# WHAT THE EXERCISE ASKS
Quote the listing below in its entirety, omitting every image.

::::::::::

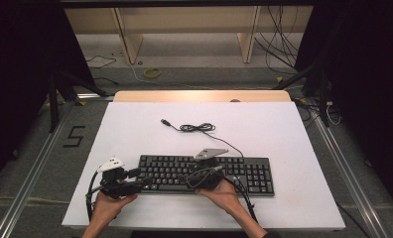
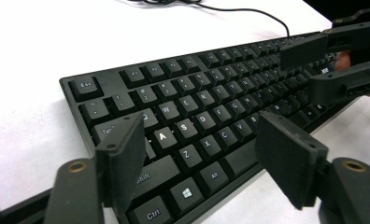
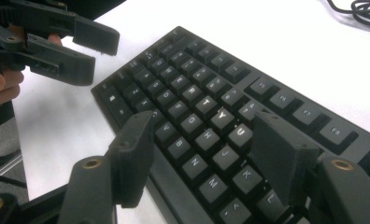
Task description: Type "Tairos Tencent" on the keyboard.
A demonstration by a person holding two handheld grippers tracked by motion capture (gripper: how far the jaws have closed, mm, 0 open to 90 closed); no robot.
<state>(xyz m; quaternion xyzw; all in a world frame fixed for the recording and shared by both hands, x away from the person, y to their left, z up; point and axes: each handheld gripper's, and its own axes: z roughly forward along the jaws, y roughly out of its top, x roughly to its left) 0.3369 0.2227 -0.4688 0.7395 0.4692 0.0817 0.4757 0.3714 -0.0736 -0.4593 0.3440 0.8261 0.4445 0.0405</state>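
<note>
Keyboard [image 1: 204,174] lying near the front edge of white table [image 1: 284,129], cable [image 1: 199,128] trailing behind it. Left gripper [image 2: 199,156] hovering over the left-end keys, jaws spread, gripping nothing. Right gripper [image 3: 199,154] hanging over the middle keys, jaws spread, nothing between them.

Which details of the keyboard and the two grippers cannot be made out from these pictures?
- Keyboard legends: too small in the high view.
- Its right end: cut off by the edge in the right gripper view.
- Cable plug type: too small.
- Keys under the right gripper: hidden by it.
- Left gripper: whether its jaws touch keys is unclear.
</note>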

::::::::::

# RESULT OF THIS TASK
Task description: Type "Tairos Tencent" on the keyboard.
A demonstration by a person holding two handheld grippers tracked by motion capture (gripper: how far the jaws have closed, mm, 0 open to 90 closed); no robot.
<state>(xyz m; quaternion xyzw; all in a world frame fixed for the recording and shared by both hands, x away from the person, y to their left, z up; point and axes: each handheld gripper's, and its own axes: z roughly forward along the jaws, y roughly out of its top, x roughly to its left) 0.3369 0.2227 -0.4688 0.7395 0.4692 0.0817 0.4757 0.3714 -0.0736 -0.4593 0.3440 0.8261 0.4445 0.0405</state>
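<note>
Keyboard [image 1: 204,174] lying near the front edge of white table [image 1: 284,129], cable [image 1: 199,128] trailing behind it. Left gripper [image 2: 199,156] hovering over the left-end keys, jaws spread, gripping nothing. Right gripper [image 3: 199,154] hanging over the middle keys, jaws spread, nothing between them.

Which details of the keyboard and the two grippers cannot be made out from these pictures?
- Keyboard legends: too small in the high view.
- Its right end: cut off by the edge in the right gripper view.
- Cable plug type: too small.
- Keys under the right gripper: hidden by it.
- Left gripper: whether its jaws touch keys is unclear.
</note>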

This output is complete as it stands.